Hi-Fidelity : le manifeste indie de Lava La Rue est une ode au changement

| Photo : Amir Hossain

“Un dernier projet qui sert de passerelle entre la version de Lava qui a débuté et la personne que je suis en train de devenir.” Lorsque Lava La Rue présente son dernier EP Hi-Fidelity, le message est clair : il est venu le temps du changement. Après plusieurs sorties remarquées qui voyageaient de registre en registre, du hip-hop à la pop lo-fi, l’artiste british dégaine un 5-titres à l’esprit décontracté, guidé par des lignes de basses crémeuses et un tandem rap-chant plus assumé que jamais.

Lorsqu’on découvrait sa musique en 2019 sur son album StitchesLava la Rue exploitait avec curiosité et versatilité un registre plus hip-hop/rap qui lui vaudra depuis d’être trop facilement étiqueté·e rap – pour le meilleur et pour le pire. En parallèle, son esthétique rebelle et ses collages Tumblr en guise de pochettes lui apporteront rapidement l’auréole DIY de la musique lo-fi.  Seulement, cette époque est révolue. Le titre de ce nouveau travail est d’ailleurs un clin d’œil à cette rupture avec cette image lo-fiHi-Fidelity est une collection pensée, composée et sublimée en studio, avec un équipement et une poignée de collaborations à la hauteur des fantaisies que Lava voulait mettre en musique.

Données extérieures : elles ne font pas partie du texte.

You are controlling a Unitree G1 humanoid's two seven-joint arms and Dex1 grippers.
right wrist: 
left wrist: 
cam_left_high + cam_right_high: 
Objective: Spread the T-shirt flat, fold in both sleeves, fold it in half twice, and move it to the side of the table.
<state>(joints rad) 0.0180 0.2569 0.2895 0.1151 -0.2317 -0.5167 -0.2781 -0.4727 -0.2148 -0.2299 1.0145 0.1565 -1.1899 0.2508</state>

À la tête de du collectif londonien NiNE8 Collective, qui rassemble des noms à suivre tels que Biig PiigNayana Iz ou McWetha, l’inépuisable électron libre qu’est Lava La Rue n’a de cesse de décupler ses casquettes. On retrouvait d’ailleurs sa vision à la réalisation du clip de Ur Mum, tube des sensations Wet Leg. C’est qu’après plusieurs années dans l’industrie musicale, la volonté de s’affranchir des limites de son art devient brûlante, et un disque comme Hi-Fidelity représente une manière adéquate de l’exprimer.

 

On aurait tendance à vous conseiller d’écouter Hi-Fidelity dans l’ordre, tant la setlist semble retracer l’évolution artistique de l’interprète-multi-instrumentiste : Don’t Trip est ce qui se rapproche le plus de la fibre hip-hop/rap de ses débuts tandis que Motel joue la carte d’un rock indé vaporeux où le chant et les sections instrumentales occupent presque tout l’espace. Mention spéciale pour les imprévisibles beatswitches de Cry Baby qui fluctue subtilement entre tempos et moods en un claquement de doigts. Des choix stylistiques qui appuient le message de transformation de Lava La Rue, qui en profite pour donner toute sa légitimé aux sections chantées, maîtrisées et envoutantes, son timbre se révélant à la fois voilé et joueur, pas très loin de ce que propose sa comparse Biig Piig. Les deux compatriotes se rejoignent d’ailleurs sur le titre éponyme de l’opus. Produit par Isom Innis, membre du groupe Foster The People, le track Hi-Fidelity est un véritable highlight du disque grâce à sa vibe hybride de disco-R&B et le bridge céleste de Biig Piig.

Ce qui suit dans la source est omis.